= What needs to be done =
Starting at the line that holds "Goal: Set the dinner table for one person", copy every line exactly through the end of the data, and no others.

┄┄┄┄┄┄┄┄┄┄┄┄┄┄┄┄┄┄┄┄

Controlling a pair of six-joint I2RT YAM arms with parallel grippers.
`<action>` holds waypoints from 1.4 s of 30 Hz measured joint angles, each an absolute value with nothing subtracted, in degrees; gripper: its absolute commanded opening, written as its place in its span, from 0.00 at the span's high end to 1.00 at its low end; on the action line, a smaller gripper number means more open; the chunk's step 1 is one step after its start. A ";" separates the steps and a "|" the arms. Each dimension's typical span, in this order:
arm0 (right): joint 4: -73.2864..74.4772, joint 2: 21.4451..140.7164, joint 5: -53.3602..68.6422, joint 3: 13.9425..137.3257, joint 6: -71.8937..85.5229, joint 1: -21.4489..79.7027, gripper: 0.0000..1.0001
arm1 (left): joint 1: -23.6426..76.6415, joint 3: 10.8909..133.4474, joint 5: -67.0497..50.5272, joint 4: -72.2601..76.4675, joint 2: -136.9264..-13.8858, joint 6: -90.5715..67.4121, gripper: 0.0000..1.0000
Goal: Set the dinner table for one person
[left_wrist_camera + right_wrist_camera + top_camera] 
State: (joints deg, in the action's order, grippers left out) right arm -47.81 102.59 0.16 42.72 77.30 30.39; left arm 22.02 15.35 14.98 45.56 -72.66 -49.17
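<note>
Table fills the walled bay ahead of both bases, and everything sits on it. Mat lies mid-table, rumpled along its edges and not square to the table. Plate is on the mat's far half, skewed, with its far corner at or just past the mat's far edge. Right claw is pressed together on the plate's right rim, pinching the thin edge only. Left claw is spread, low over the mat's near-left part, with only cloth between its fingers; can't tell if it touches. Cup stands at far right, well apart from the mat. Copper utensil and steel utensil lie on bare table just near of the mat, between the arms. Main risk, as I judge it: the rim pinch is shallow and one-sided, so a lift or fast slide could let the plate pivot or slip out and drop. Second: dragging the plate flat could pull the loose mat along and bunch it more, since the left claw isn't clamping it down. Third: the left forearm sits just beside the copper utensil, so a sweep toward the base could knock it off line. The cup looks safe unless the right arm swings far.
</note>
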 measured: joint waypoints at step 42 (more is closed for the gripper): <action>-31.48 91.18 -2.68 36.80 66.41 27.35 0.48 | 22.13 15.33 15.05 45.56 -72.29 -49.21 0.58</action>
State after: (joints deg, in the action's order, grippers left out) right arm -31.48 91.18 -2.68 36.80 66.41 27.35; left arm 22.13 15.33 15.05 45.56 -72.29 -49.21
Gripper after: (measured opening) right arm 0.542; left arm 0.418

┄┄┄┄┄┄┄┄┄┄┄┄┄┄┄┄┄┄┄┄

= Answer space =
Goal: Set the dinner table for one person
[left_wrist_camera + right_wrist_camera + top_camera] 
State: (joints deg, in the action's order, grippers left out) right arm -47.81 102.59 0.16 42.72 77.30 30.39; left arm 22.02 15.35 14.98 45.56 -72.66 -49.17
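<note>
Table fills the walled bay ahead of both bases, and everything sits on it. Mat lies mid-table, rumpled along its edges and not square to the table. Plate is on the mat's far half, skewed, with its far corner at or just past the mat's far edge. Right claw is pressed together on the plate's right rim, pinching the thin edge only. Left claw is spread, low over the mat's near-left part, with only cloth between its fingers; can't tell if it touches. Cup stands at far right, well apart from the mat. Copper utensil and steel utensil lie on bare table just near of the mat, between the arms. Main risk, as I judge it: the rim pinch is shallow and one-sided, so a lift or fast slide could let the plate pivot or slip out and drop. Second: dragging the plate flat could pull the loose mat along and bunch it more, since the left claw isn't clamping it down. Third: the left forearm sits just beside the copper utensil, so a sweep toward the base could knock it off line. The cup looks safe unless the right arm swings far.
</note>
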 measured: joint waypoints at step 42 (more is closed for the gripper): <action>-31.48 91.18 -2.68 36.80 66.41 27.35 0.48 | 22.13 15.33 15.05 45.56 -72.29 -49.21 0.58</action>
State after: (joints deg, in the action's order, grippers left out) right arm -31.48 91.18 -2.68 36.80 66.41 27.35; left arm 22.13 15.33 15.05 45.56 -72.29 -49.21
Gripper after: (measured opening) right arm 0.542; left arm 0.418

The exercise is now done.